There is a variety of Kyrgyz traditional handicrafts. One that stands out is felt shyrdak, a national Kyrgyz rug whose ornament is made according to mosaic technique and is distinguished by a clear pattern, a highlighted contour and colour contrast. The name comes from the word “shyryk”, which means quilting—one of the main processes in the creation, which makes it strong and durable.

Classic “Tabak” shyrdak design. Talas region, Kyrgyzstan.

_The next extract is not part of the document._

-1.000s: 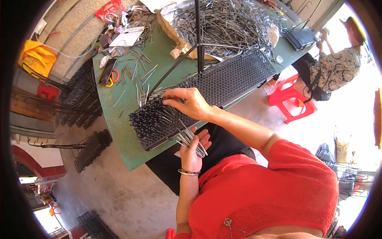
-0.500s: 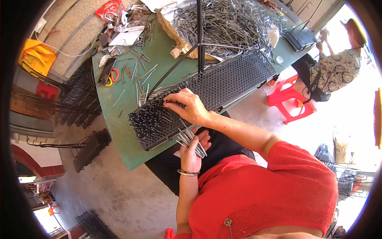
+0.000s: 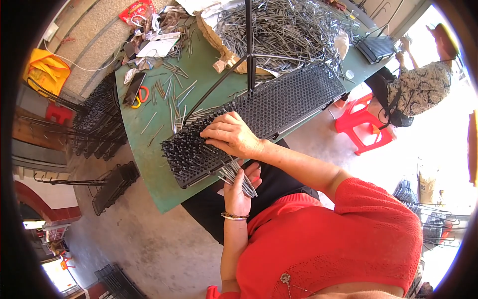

For the Kyrgyz, the art of felt making has ancient roots and is known to exist as early as the first millennium BC, when a range of products, processing methods and patterns evolved. As an art form, shyrdak production in Kyrgyzstan has developed continuously over centuries. In present days the felt carpets are produced in two of seven provinces of Kyrgyzstan: Naryn and Issyk-kul. Contemporary craftsmen, producing shyrdaks for local, touristic and international markets, work individually and within groups in co-operatives. Felt rugs were made for the insulation and decoration of yurt dwellings. It was an important element in every household, with aesthetic and magical markings, but also indicated geographic regions and tribal clans. The shyrdak symbolised the concept of well-being, prosperity and peace.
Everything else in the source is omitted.